Con questa presa di posizione si inaugura il fronte che vedrà per decenni (o forse per quasi un secolo, se si considera il Vaticano II come il primo tentativo di conciliazione) il papato opporsi a (o perlomeno criticare aspramente) ogni tentativo di autonomizzazione e ammodernamento della teologia cattolica accademicamente organizzata. L’oggetto del contendere è chiaro: storia o teologia? È la ricerca di un possibile equilibrio fra queste due vie che occupa l’intera e tenace attività intellettuale di Döllinger, il quale non arretra di fronte ai richiami papali (Döllinger è comunque un sacerdote), tentando senza sosta di trovare la soluzione. Nella sua mente è però ormai chiaro qual è l’ostacolo più ingombrante su questo tortuoso cammino: il papato. Mentre comincia a raccogliere i materiali per una storia filologicamente fondata di questa istituzione, con l’intento di denunciarne le incrostazioni temporalistiche, Pio IX annuncia per dicembre 1869 la convocazione di un concilio a Roma. Nell’agosto di quello stesso anno Döllinger pubblica, sotto lo pseudonimo di Janus, Der Papst und das Concil, dove definisce l’imminente concilio una catastrofe per la Chiesa, e l’infallibilità papale un ostacolo sul cammino verso l’unità dei cristiani. A novembre, pochi giorni prima dell’apertura del concilio, il libro è messo all’Indice. Ma Döllinger non demorde e pubblica una dettagliata cronaca del concilio sulla Allgemeine Zeitung, a firma Quirinus. Howard descrive in modo avvincente la tecnica adottata da Döllinger, il quale, pur non andando a Roma, da Roma riceve note e dispacci dall’amico cattolico Lord Acton, che per l’occasione affitta un appartamento per osservare da vicino i lavori dell’assise.

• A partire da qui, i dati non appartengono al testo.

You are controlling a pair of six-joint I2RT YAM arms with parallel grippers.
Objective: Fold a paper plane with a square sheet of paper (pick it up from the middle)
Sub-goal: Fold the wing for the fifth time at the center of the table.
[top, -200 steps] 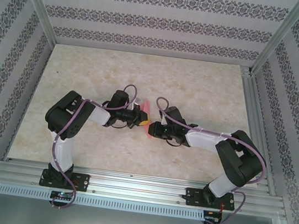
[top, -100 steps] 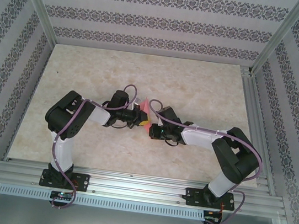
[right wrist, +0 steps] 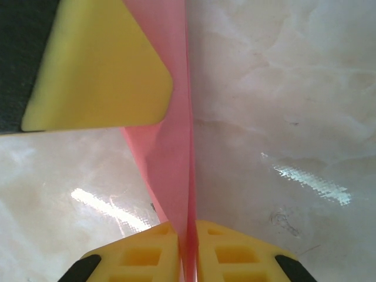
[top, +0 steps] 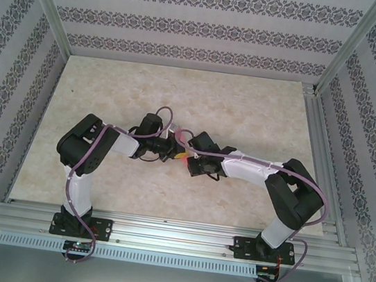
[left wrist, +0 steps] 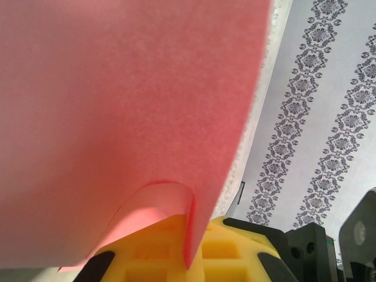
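Grips the sheet of paper (right wrist: 173,170) from both sides, in mid-air over the middle of the table (right wrist: 282,88): left pincer (left wrist: 191,244) clenched on a curled edge, right pincer (right wrist: 187,244) clenched on a narrow doubled fold. Likely handles as featherweight, limp, quick to crease or tear. Best taken close along a crease, not by a loose flap. Shows matte pink-red, faintly fibrous, glowing thinner at the curl. Seems folded lengthwise into a wedge, though hard to judge this close. Contrasts with blunt yellow pads (right wrist: 100,64) and glossy cream marbling below.
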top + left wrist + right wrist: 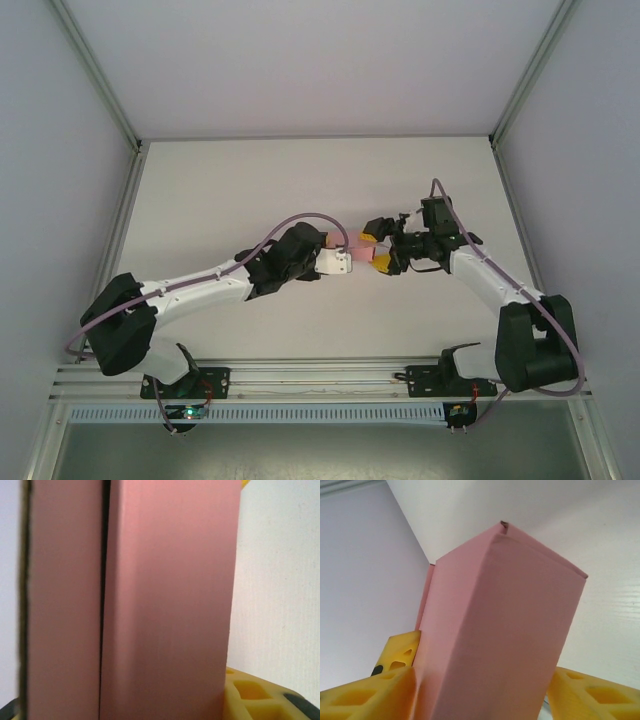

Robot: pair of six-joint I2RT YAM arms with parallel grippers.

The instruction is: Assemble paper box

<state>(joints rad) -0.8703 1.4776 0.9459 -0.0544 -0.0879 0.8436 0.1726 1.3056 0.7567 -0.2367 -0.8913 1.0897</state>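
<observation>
Your left gripper [344, 262] reads as clamped on the pink, thin-card rectangular paper box [505, 630]. In its wrist view a yellow pad [250, 697] lies against one long face of the box. The opposite finger is a dark sliver at the box's other edge, and card fills the gap between them. Your right gripper [376, 251] is released. Its two yellow fingers [367, 695] straddle the box, one touching a side panel and the other just clear of the opposite face. The box sits between the two claws, the left arm at one end of it and the right arm at the other, with the white table [250, 190] below. I cannot tell whether the box touches the table. Step in hand, by my judgement: hand-over of a box already folded into shape, freeing the right claw for closing work. The box is the sole container. From the right wrist, its far end is folded shut except for a small gap at one corner. The left wrist view shows a dark slit running the length of the box between two panels. The interior is hidden and no contents are visible. For the next move you should draw the right fingers straight back off the box without dragging it. Then press that open seam flat while the left claw holds firm.
</observation>
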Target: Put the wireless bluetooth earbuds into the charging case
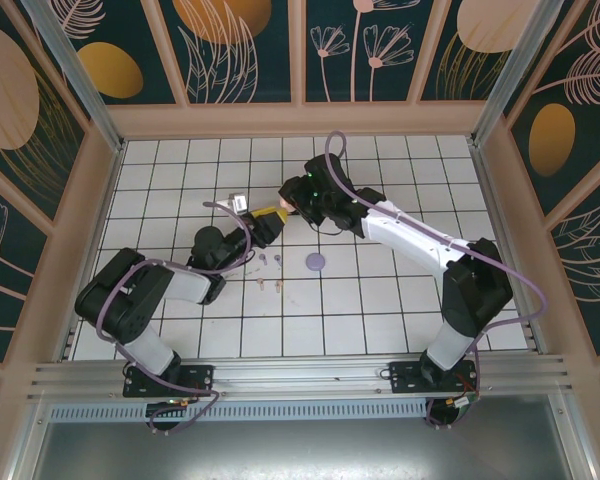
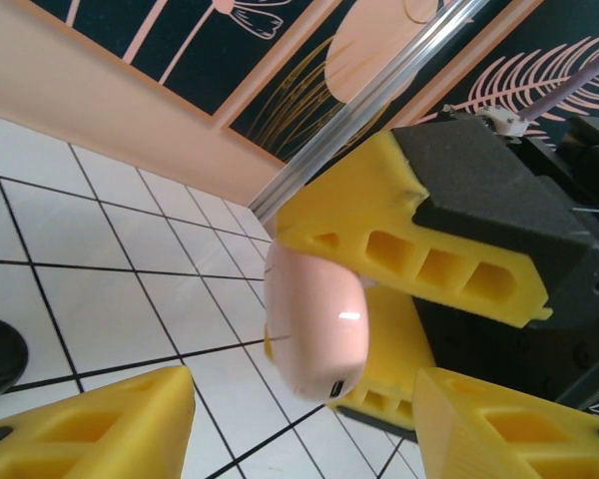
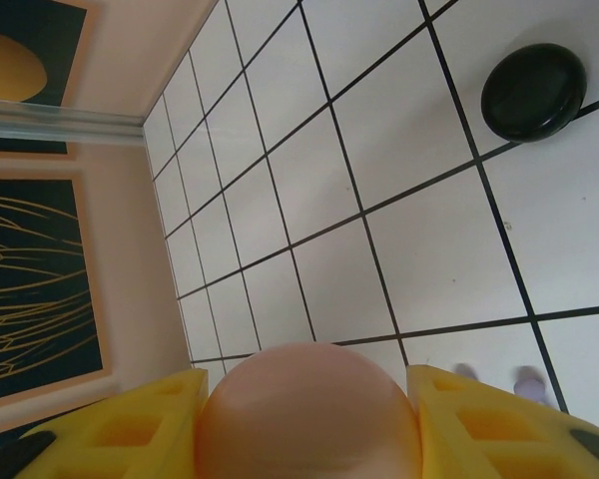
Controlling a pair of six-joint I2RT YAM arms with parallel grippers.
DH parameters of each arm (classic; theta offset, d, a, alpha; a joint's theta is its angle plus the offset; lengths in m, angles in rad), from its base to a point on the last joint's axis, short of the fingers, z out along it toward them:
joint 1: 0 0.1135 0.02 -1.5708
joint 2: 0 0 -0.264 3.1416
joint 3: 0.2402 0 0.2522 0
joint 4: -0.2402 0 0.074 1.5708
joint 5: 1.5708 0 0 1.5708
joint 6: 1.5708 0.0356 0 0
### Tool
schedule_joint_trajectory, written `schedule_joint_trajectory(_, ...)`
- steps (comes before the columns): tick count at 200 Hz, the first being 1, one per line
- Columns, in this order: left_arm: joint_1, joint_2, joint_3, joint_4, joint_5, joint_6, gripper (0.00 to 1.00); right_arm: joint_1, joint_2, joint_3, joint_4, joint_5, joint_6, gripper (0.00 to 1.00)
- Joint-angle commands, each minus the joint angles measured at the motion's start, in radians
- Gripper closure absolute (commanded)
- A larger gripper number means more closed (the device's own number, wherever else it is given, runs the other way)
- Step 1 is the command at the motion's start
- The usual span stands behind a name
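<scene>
Glossy, smooth pink case (image 2: 314, 324) above smooth white tiles (image 2: 90, 299).

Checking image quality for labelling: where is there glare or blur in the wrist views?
Left wrist: a small glare spot on the pink case, otherwise sharp. Right wrist: the pink case is blurred up close, the lilac earbuds are soft, the black case is sharp.

Both arms are the same build, tbh: chunky black joint housings with smooth white links in between. The left arm (image 1: 130, 300) and right arm (image 1: 475, 285) each sit on a flat black base plate (image 1: 167, 381), and a thin lilac cable (image 1: 100, 318) loops loosely along each one. The left gripper (image 2: 299, 419) and right gripper (image 3: 309, 429) have bright yellow wedge-shaped fingers (image 2: 100, 424) with rectangular cut-outs running through them, mounted on a matte black block (image 2: 479, 190).
</scene>
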State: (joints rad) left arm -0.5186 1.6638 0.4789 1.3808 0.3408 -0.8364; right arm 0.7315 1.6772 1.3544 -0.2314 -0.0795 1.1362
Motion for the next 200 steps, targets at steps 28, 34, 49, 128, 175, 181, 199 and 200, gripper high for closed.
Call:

Le denunce di Döllinger hanno tuttavia poco effetto e nell’agosto 1870 il vescovo di Monaco gli chiede di fare atto di sottomissione. Questo però non avviene e nel 1871 il professore è scomunicato. Döllinger continua la lotta per alcuni anni radunando attorno a sé esponenti di tutte le denominazioni cristiane presenti in Europa e ipotizzando un possibile dialogo, ma invano. È lui stesso a dover riconoscere che il tempo dell’ecumenismo è ancora lontano.

Döllinger sopravvive a Pio IX, morendo solo nel 1890 a 91 anni da scomunicato e quindi senza funerale religioso. La sorte dei due è diversa anche post mortem. Nel 2000, rocco Mastai Ferretti è beatificato da Giovanni Paolo II, mentre di Döllinger si ricorda a stento il nome, nonostante la sua parziale riabilitazione dopo il Vaticano II. Con questo libro, Howard consente un affondo significativo nella storia del cattolicesimo europeo e di colui che, sprezzantemente, Pio IX pare aver etichettato come «il rocco dei tedeschi» (p. 138).